Set down a true copy of the data, with all pictures left out.

--- RECORDED DATA ---
—————
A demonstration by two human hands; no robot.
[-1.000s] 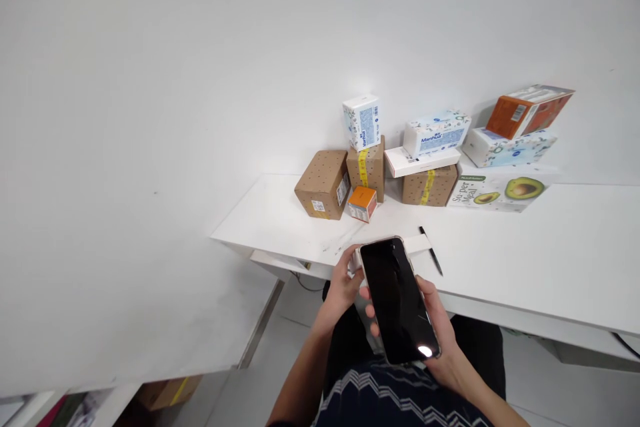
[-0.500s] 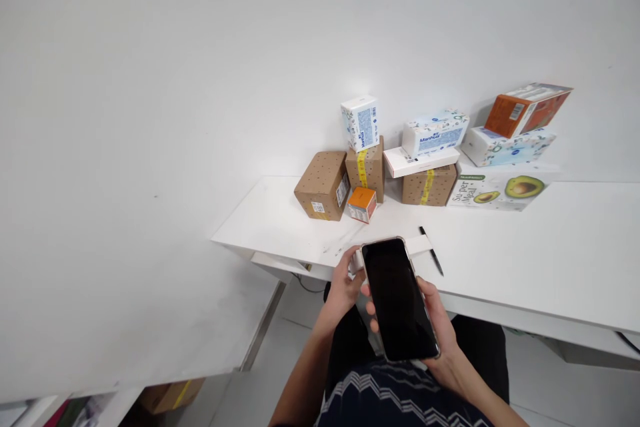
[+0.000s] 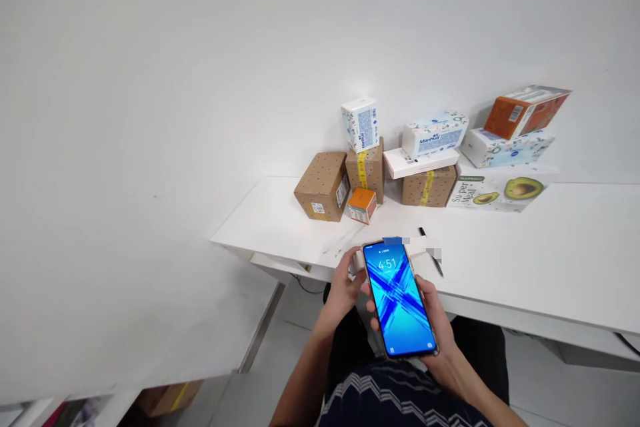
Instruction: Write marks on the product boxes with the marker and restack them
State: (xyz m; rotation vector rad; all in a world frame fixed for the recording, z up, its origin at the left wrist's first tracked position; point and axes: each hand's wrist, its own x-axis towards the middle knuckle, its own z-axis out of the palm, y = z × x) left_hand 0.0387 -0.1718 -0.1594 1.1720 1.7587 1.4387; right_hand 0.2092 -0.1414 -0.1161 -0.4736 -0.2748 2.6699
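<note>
Holding a phone [image 3: 399,299] with its blue screen lit, the right hand [image 3: 440,327] wraps its fingers around it near the table [image 3: 525,260] edge. Just left, the left hand [image 3: 344,285] grips a small white thing [image 3: 356,261].

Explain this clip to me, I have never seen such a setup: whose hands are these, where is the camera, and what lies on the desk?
No machine here: a person wears a camera on the head, looking down at their own hands. The right hand holds a phone with its screen lit blue. The left hand grips a small white thing beside the phone; what it is cannot be told. On the white desk stand dotted cardboard boxes, tissue packs, an avocado box, a small orange box and a black pen.
</note>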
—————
--- TASK OUTPUT ---
A demonstration by two human hands; no robot.
[-1.000s] 
[-0.500s] 
[+0.000s] 
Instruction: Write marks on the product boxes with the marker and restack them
State: (xyz m; rotation vector rad; all in a world frame fixed for the recording, z up, its origin at the left wrist's first tracked position; point and axes: each hand's wrist, its own x-axis towards the middle knuckle, its own z-axis out of the palm, y = z × x) left_hand 0.0387 -0.1718 -0.1594 1.1720 1.7587 1.4387; right_hand 0.2092 -0.1414 -0.1161 -0.4736 -0.2748 2.6699
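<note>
Holding a phone [image 3: 399,299] with its blue screen lit, the right hand [image 3: 440,327] wraps its fingers around it near the table [image 3: 525,260] edge. Just left, the left hand [image 3: 344,285] grips a small white thing [image 3: 356,261].

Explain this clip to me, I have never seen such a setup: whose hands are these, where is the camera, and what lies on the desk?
No machine here: a person wears a camera on the head, looking down at their own hands. The right hand holds a phone with its screen lit blue. The left hand grips a small white thing beside the phone; what it is cannot be told. On the white desk stand dotted cardboard boxes, tissue packs, an avocado box, a small orange box and a black pen.
</note>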

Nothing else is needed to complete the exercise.